= Hazard ratio =

Medical ratio

In survival analysis, the hazard ratio (HR) is the ratio of the hazard rates corresponding to the conditions characterised by two distinct levels of a treatment variable of interest.

For example, in a clinical study of a drug, the treated population may die at twice the rate of the control population. The hazard ratio would be 2, indicating a higher hazard of death from the treatment.

For example, a scientific paper might use an HR to state something such as: "Adequate COVID-19 vaccination status was associated with significantly decreased risk for the composite of severe COVID-19 or mortality with a[n] HR of 0.20 (95% CI, 0.17–0.22)." In essence, the hazard for the composite outcome was 80% lower among the vaccinated relative to those who were unvaccinated in the same study. So, for a hazardous outcome (e.g., severe disease or death), an HR below 1 indicates that the treatment (e.g., vaccination) is protective against the outcome of interest. In other cases, an HR greater than 1 indicates the treatment is favorable. For example, if the outcome is actually favorable (e.g., accepting a job offer to end a spell of unemployment), an HR greater than 1 indicates that seeking a job is favorable to not seeking one (if "treatment" is defined as seeking a job).

Hazard ratios differ from relative risks (RRs) and odds ratios (ORs) in that RRs and ORs are cumulative over an entire study, using a defined endpoint, while HRs represent instantaneous risk over the study time period, or some subset thereof.
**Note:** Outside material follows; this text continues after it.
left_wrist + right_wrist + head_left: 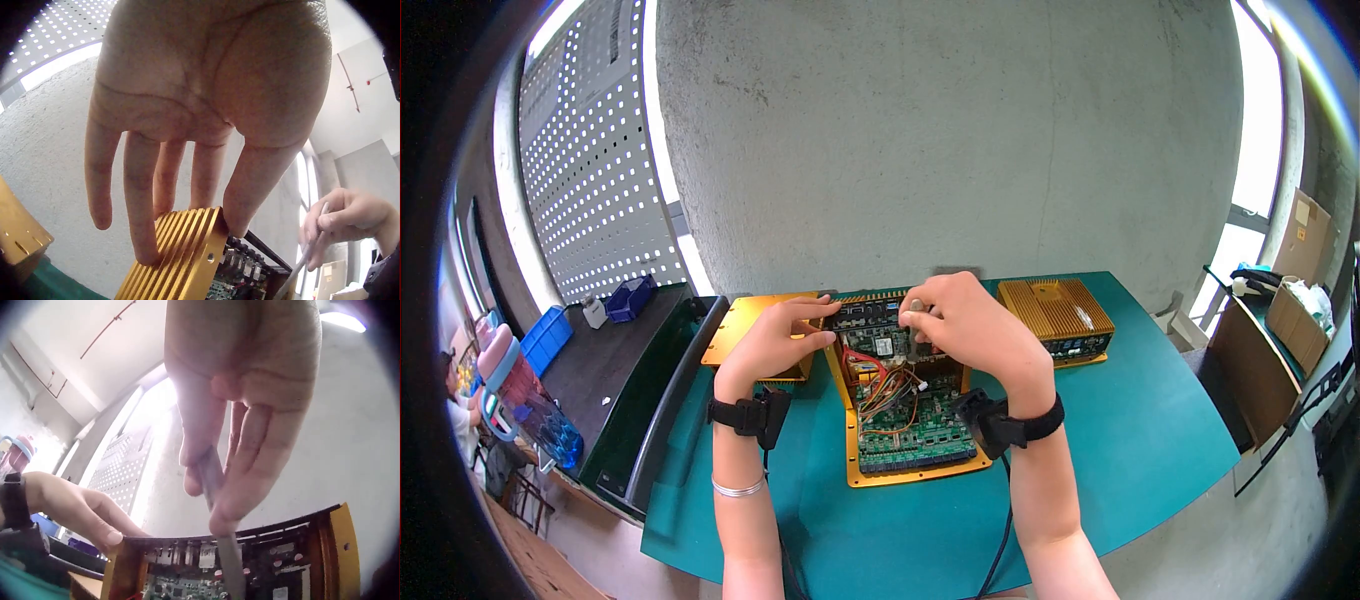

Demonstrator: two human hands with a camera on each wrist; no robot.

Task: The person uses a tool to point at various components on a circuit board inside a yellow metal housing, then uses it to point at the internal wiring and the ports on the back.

Hazard ratios suffer somewhat less from selection bias with respect to the endpoints chosen and can indicate risks that happen before the endpoint.

==Definition and derivation==
Regression models are used to obtain hazard ratios and their confidence intervals.

The instantaneous hazard rate is the limit of the number of events per unit time divided by the number at risk, as the time interval approaches 0:
 $h(t) = \lim_{\Delta t \to 0} \frac{\text{observed events in interval}\ [t, t + \Delta t]/N(t)}{\Delta t},$
where N(t) is the number at risk at the beginning of an interval. A hazard is the probability that a patient fails between $t$ and $t + \Delta t$, given that they have survived up to time $t$, divided by $\Delta t$, as $\Delta t$ approaches zero.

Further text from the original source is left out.